Task statement: Only one stretch of the records below should be repeated. It starts with the line containing "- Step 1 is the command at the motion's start" and goes on through the line containing "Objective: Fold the", exactly as written.

Source data:

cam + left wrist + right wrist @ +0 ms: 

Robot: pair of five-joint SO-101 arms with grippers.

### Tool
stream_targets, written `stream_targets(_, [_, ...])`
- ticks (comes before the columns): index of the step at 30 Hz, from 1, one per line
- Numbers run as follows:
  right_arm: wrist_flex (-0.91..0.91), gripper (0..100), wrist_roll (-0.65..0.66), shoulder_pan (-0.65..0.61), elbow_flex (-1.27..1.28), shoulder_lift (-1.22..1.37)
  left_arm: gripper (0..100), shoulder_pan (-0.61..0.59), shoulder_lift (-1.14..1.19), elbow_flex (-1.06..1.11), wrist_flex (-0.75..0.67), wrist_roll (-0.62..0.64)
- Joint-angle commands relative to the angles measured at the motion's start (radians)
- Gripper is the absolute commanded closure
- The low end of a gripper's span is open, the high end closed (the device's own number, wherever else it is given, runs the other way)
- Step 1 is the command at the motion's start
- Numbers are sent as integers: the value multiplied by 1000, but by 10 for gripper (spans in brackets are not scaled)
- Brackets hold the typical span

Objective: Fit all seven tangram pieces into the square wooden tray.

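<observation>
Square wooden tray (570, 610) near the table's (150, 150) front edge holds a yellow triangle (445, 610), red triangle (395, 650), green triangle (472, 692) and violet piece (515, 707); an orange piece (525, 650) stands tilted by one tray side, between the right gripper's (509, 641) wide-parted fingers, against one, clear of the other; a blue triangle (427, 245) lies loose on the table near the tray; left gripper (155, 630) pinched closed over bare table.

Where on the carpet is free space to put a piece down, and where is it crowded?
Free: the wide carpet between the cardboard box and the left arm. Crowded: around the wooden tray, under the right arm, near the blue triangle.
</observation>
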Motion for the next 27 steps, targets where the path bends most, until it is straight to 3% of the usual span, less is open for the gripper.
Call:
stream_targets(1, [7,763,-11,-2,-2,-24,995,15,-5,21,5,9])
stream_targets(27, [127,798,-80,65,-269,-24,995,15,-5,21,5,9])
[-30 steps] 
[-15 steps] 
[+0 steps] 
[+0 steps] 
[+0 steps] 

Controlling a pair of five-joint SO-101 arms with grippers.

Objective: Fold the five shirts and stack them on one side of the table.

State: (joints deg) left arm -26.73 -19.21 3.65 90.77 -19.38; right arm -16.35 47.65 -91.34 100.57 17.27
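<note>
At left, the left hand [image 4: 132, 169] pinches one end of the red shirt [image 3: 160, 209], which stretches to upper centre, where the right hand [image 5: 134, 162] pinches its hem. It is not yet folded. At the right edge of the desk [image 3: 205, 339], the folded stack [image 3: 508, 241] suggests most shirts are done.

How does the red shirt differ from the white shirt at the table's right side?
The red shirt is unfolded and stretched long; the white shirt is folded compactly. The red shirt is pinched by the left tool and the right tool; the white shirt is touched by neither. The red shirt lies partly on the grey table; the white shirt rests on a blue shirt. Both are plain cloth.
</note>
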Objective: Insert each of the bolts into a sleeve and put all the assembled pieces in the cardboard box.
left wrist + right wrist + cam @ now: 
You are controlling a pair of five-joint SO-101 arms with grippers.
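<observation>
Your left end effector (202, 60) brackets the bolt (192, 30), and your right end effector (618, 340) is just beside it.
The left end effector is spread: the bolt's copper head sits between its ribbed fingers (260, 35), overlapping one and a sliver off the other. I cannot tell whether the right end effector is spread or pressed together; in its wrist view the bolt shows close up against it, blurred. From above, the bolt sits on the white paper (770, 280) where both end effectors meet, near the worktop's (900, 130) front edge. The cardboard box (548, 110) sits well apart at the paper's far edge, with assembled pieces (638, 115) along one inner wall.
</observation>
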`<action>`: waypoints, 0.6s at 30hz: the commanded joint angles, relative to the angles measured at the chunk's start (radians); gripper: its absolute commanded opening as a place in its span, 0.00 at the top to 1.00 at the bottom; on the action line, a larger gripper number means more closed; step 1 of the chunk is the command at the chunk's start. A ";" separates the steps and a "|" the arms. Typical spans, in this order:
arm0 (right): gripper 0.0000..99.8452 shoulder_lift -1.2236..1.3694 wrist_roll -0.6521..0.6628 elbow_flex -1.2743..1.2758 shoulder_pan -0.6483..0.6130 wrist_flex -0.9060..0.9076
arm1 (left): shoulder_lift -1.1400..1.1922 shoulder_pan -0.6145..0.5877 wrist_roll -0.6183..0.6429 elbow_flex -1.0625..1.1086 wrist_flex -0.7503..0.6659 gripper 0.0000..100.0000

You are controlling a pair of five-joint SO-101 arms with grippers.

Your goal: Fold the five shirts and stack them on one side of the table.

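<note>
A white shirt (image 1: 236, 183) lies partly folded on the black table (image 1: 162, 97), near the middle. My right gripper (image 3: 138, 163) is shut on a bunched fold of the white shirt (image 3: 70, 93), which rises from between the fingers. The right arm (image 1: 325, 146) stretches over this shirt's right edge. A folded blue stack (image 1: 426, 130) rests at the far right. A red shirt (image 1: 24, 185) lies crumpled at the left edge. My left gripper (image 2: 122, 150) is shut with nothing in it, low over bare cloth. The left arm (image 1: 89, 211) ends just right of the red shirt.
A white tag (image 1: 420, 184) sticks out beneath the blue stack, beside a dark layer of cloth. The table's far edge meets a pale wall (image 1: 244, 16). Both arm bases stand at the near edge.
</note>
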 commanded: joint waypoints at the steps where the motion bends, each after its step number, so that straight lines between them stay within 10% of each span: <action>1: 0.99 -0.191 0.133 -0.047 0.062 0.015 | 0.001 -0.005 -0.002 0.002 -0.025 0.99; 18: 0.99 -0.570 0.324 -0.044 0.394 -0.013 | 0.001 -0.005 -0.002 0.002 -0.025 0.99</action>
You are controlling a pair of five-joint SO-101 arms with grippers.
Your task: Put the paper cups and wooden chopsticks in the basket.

Answer to this exercise:
- Step 1 is the command at the motion's start
- Numbers are sent as integers: the value multiplied by 1000, but by 10 for gripper (spans in brackets are not scaled)
- Brackets hold the typical span

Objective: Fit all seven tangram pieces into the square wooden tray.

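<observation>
Square wooden tray (570, 610) near the table's (150, 150) front edge holds a yellow triangle (445, 610), red triangle (395, 650), green triangle (472, 692) and violet piece (515, 707); an orange piece (525, 650) stands tilted by one tray side, between the right gripper's (509, 641) wide-parted fingers, against one, clear of the other; a blue triangle (427, 245) lies loose on the table near the tray; left gripper (155, 630) pinched closed over bare table.

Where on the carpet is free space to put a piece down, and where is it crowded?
Free: the wide carpet between the cardboard box and the left arm. Crowded: around the wooden tray, under the right arm, near the blue triangle.
</observation>
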Motion for the next 27 steps, targets where the path bends most, until it is straight to 3% of the usual span, less is open for the gripper.
Call:
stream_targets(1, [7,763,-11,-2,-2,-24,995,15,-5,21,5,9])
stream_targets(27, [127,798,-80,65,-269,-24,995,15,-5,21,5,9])
[-30 steps] 
[-15 steps] 
[+0 steps] 
[+0 steps] 
[+0 steps] 

Controlling a pair of five-joint SO-101 arms with grippers.

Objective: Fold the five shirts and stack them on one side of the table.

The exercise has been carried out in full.